Chicken Gnocchi Soup
4 tablespoons butter1 tablespoon extra virgin olive oil
1 bunch of finely chopped scallions
1/2 cup finely diced celery
1 tsp. minced garlic
1/4 cup all-purpose flour
1 quart half-and-half
2 (14-ounce) cans chicken broth
Salt, if desired
1/2 teaspoon dried thyme or 1 drop of doTERRA Thyme essential oil
1/4 teaspoon ground nutmeg
1 cup finely shredded carrots
1 cup chopped fresh spinach leaves
2 cups shredded cooked chicken breast
1 (16-ounce) package ready-to-use gnocchi
Melt the butter into the oil in a
large saucepan over medium heat. Add the onion, celery, and garlic and cook,
stirring occasionally until the onion becomes translucent.
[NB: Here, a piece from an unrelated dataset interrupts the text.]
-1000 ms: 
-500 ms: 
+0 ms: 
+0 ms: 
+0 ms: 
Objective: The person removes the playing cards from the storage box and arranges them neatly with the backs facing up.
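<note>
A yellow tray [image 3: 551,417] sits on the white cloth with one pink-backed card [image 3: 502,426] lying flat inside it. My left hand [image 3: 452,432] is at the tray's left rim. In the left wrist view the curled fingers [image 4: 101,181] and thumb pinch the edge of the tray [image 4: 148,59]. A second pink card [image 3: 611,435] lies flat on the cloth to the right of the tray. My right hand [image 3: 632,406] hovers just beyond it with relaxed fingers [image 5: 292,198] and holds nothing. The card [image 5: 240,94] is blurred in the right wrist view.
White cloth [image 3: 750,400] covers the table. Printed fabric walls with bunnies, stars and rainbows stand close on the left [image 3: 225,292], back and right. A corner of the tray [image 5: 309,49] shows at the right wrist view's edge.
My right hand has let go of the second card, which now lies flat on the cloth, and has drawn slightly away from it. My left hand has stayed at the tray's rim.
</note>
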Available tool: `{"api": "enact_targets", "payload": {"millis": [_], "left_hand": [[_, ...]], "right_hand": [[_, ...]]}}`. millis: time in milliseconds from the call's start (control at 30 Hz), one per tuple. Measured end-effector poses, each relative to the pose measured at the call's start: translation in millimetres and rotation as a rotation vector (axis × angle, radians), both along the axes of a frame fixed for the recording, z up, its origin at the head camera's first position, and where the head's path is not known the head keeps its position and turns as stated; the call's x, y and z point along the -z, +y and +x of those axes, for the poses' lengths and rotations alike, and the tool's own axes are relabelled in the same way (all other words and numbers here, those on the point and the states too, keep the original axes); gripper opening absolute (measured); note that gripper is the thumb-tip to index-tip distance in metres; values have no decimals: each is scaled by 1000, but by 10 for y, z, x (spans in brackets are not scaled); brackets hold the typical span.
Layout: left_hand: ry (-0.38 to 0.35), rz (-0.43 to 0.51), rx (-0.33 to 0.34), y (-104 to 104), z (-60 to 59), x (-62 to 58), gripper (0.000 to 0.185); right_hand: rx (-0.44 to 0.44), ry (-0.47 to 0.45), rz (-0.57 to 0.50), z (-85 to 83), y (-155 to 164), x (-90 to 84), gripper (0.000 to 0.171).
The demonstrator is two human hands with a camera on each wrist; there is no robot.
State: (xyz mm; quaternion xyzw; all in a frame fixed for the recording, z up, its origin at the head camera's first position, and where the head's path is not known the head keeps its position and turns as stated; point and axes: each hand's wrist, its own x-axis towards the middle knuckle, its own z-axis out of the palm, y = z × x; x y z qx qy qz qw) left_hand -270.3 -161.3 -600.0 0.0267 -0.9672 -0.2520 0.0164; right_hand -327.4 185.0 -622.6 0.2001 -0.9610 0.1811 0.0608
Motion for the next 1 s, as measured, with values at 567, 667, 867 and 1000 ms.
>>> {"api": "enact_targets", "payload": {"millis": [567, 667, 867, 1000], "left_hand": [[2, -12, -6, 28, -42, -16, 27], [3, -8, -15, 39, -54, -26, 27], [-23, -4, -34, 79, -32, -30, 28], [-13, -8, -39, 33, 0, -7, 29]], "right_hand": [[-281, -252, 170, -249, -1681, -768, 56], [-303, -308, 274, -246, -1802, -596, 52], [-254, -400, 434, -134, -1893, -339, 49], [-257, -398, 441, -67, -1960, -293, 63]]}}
Whisk in the flour
and cook for about 1 minute. Whisk in the half-and-half. Simmer until
thickened. Whisk in the chicken broth. Simmer until thickened again. Stir in
1/2 teaspoon salt, the thyme (if you are using the oil, add it at the end), nutmeg, carrots, spinach,
chicken, and gnocchi. Simmer until the soup is heated through. Before serving,
season with additional salt, if needed.